Work request - Within the listing below, how many lines contain the word "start"? Answer with the number only.

Given records -
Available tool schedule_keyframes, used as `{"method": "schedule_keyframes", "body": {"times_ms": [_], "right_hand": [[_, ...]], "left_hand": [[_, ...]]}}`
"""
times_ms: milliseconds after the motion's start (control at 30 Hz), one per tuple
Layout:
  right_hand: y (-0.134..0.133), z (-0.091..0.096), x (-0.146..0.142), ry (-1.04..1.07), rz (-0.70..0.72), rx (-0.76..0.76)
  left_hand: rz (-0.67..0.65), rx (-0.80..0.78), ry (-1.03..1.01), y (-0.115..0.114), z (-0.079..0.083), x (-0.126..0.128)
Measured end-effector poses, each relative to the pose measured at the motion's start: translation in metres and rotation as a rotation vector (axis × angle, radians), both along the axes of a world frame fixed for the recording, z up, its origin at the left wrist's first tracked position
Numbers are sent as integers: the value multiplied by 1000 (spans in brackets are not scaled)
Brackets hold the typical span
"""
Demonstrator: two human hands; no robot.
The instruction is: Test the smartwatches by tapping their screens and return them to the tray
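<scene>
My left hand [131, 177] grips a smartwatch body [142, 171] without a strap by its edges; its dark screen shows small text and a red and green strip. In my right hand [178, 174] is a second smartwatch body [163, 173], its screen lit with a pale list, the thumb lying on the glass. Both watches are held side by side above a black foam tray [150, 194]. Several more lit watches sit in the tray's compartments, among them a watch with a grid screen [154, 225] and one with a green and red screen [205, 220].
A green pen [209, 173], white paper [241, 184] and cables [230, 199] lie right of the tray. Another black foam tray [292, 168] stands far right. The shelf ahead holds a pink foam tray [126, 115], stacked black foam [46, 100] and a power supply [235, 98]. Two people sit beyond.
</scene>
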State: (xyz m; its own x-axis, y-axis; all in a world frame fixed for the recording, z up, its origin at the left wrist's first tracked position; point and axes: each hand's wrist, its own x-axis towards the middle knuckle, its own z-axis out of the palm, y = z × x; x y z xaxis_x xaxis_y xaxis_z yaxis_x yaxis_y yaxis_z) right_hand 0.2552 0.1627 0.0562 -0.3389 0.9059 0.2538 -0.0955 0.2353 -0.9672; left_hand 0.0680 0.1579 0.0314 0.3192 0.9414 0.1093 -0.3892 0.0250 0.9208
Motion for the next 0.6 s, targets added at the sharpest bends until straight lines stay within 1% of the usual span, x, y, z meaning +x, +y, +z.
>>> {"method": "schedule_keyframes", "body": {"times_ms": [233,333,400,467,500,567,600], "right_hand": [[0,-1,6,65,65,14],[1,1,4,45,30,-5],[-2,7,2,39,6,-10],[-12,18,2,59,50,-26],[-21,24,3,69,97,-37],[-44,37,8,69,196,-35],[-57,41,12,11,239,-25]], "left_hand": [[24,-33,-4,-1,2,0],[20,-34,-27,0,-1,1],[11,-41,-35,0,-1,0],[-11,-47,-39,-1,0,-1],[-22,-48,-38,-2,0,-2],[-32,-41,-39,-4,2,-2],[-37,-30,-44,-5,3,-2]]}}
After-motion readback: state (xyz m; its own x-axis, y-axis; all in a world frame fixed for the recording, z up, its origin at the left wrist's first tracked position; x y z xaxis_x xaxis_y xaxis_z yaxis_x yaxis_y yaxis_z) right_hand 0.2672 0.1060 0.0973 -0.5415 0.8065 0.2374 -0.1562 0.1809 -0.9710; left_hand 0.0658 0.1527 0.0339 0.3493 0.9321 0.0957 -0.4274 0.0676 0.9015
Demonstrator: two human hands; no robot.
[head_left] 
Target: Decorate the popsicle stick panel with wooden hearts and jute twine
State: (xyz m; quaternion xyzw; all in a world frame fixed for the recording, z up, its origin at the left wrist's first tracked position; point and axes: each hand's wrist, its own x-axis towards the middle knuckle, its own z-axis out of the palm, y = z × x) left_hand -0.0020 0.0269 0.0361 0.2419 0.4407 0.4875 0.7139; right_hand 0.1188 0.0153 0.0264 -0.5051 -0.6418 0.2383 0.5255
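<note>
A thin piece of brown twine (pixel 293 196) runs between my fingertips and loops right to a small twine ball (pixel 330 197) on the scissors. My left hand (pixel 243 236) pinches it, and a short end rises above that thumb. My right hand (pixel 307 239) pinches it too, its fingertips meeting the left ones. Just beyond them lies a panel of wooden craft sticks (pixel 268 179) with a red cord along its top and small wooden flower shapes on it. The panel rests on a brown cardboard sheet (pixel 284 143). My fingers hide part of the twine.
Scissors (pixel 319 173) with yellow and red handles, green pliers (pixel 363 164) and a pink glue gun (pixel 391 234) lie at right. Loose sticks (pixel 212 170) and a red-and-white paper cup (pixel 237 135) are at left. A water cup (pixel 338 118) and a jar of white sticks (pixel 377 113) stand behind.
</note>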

Output of the task - 2